Tax Loss Selling/Year-End Bounce

Year End Bounce

Each calendar year around year end becomes bargain hunting season. Holiday shoppers flock to the malls and their favorite websites, and savvy investors search the stock market for year-end discounts. While our approach at The Turnaround Letter is heavily focused on long-term business fundamentals and underlying valuations, even we can be tempted by unusual short-term opportunities at year-end created by artificial selling pressure as investors toss their losers.

One source of selling pressure is the tax code. By selling losers, investors can generate taxable losses to offset other gains, saving on tax payments. Year-to-date, only about 12% of stocks in the S&P 500 have produced losses greater than 10%, and so the opportunity for unloading big losers is concentrated in just a handful of stocks.

Professional investors, often holders of large stakes in public companies, don’t want to spend January explaining to clients and consultants why they owned some big losers. It’s much easier to do some “portfolio window dressing” – removing them from their published annual reports by selling them prior to year-end. This tends to push down further the prices of already weak stocks.

Once the calendar turns to January 1st, these artificial pressures end. Many of the prior year’s worst performers bounce upward, sometimes sharply, early in the new year. Eventually, the longer term fundamentals and valuations take over, but nimble investors can capture some of the bounce. In some cases, the artificial selling offers a discounted entry point into an attractive longer term investment.
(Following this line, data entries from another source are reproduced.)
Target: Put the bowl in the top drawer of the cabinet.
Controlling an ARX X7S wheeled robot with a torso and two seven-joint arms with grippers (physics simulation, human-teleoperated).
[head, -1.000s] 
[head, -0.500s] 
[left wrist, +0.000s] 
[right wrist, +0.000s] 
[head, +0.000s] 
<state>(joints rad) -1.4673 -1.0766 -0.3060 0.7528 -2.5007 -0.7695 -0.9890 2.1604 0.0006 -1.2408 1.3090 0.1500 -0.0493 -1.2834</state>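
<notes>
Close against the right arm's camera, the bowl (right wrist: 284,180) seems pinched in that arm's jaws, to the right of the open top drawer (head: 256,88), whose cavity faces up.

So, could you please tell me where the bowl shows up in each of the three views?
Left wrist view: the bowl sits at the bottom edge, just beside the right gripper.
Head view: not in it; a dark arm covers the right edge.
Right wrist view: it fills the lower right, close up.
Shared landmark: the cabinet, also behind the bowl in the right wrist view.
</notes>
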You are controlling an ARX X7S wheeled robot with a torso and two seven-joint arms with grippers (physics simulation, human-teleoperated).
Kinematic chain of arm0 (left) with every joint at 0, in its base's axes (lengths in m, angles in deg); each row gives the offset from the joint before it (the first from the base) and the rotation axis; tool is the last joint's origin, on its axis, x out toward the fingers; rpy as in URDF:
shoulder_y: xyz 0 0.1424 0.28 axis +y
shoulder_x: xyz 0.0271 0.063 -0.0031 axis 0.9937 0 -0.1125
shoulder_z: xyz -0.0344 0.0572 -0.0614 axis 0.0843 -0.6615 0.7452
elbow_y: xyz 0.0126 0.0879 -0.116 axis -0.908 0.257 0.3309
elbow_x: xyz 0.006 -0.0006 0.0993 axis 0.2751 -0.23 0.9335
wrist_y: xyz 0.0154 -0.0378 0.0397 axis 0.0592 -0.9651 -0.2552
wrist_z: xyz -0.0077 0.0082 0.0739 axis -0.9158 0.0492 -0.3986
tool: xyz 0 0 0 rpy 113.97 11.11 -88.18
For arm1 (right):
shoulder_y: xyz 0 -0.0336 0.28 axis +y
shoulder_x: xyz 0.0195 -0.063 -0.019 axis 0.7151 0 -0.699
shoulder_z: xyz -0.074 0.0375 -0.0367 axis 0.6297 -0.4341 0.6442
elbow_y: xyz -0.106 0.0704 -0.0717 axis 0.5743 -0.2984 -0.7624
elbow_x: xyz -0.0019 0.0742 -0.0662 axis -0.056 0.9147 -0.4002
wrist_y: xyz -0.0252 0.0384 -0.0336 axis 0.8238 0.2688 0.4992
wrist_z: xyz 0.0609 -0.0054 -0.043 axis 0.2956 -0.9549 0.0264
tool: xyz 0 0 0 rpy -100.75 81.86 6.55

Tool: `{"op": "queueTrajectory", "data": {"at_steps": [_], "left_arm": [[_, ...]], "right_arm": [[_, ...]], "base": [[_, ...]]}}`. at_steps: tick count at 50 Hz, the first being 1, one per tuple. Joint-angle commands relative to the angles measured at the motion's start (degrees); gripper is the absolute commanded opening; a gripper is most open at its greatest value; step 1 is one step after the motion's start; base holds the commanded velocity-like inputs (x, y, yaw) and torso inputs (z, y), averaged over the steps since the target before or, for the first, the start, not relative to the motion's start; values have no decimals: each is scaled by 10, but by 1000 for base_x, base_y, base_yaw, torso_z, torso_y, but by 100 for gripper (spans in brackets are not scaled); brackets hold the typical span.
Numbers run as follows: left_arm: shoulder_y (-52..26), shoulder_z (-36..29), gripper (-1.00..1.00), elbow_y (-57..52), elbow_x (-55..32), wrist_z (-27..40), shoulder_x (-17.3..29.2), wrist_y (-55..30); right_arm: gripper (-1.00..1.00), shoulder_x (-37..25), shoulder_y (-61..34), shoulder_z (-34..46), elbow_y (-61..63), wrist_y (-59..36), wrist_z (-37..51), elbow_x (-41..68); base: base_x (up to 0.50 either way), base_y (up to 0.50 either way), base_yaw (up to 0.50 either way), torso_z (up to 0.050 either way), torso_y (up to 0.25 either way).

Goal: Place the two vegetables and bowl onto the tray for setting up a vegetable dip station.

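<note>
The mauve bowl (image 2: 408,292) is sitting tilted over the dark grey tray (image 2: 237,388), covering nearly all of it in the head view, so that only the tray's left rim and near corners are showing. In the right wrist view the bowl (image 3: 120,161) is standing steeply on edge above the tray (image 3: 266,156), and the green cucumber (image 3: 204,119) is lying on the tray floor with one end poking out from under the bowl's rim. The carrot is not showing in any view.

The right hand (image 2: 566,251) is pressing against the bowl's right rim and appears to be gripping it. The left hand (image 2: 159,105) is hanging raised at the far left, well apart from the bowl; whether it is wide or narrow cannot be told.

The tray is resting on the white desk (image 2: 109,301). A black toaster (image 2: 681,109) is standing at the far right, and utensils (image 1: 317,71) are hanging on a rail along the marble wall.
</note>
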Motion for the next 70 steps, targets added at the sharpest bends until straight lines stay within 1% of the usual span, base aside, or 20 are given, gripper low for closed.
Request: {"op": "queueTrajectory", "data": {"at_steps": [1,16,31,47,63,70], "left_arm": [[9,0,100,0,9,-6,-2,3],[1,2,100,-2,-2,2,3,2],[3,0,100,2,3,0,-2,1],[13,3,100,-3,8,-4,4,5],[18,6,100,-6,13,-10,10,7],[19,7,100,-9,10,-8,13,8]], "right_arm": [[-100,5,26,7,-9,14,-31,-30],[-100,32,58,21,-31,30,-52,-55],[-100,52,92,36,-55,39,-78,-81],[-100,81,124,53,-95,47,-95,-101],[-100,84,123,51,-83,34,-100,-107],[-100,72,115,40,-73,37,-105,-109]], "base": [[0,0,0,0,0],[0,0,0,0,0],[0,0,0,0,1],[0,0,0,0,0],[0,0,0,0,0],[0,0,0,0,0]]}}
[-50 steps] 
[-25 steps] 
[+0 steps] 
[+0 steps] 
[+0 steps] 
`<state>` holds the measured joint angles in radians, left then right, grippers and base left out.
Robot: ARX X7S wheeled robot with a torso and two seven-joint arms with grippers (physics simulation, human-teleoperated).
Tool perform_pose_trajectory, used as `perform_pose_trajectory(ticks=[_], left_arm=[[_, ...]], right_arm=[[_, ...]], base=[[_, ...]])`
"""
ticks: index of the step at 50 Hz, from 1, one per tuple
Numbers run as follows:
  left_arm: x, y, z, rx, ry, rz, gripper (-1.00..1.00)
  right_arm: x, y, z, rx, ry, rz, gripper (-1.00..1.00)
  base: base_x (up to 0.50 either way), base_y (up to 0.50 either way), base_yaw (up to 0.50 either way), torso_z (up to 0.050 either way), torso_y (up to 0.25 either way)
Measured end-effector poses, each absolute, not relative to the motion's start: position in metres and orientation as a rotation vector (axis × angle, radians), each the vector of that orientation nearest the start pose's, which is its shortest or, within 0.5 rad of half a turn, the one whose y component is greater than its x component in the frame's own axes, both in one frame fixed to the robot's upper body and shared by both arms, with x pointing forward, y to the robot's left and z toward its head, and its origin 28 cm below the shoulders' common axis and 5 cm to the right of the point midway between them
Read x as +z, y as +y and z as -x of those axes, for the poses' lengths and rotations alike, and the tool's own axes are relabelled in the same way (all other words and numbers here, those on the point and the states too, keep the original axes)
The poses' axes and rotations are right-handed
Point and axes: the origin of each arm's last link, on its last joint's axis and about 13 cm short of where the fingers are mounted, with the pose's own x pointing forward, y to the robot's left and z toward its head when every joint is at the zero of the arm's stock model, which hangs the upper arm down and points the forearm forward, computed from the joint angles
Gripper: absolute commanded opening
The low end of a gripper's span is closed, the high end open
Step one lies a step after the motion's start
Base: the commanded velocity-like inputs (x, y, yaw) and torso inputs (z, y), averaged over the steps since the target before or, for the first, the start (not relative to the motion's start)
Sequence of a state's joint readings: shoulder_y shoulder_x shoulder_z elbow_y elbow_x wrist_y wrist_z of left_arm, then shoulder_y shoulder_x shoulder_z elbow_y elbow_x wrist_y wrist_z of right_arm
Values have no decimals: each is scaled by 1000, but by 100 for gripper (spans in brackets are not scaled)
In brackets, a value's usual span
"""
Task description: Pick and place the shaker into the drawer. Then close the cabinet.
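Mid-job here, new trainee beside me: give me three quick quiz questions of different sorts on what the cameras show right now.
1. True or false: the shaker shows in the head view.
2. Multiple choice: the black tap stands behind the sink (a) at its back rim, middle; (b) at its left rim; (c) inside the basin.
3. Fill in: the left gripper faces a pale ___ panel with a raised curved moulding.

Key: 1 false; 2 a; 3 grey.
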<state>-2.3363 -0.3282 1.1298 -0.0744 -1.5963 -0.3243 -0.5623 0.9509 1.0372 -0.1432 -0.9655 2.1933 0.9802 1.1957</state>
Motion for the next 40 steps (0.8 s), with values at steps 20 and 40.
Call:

Not every year produces a January bounce. And sometimes a little extra patience is required. For example, this past year the S&P 500 lost 5.1% in January and another 4.1% in February, and so you had to wait until March for much of a bounce. But it did eventually occur. Of the ten bounce candidates highlighted in the December 2015 issue, eight of them were up nicely by March 31, and the whole group of ten produced an average gain of 16.4% versus a 1.0% loss for the S&P over that time period.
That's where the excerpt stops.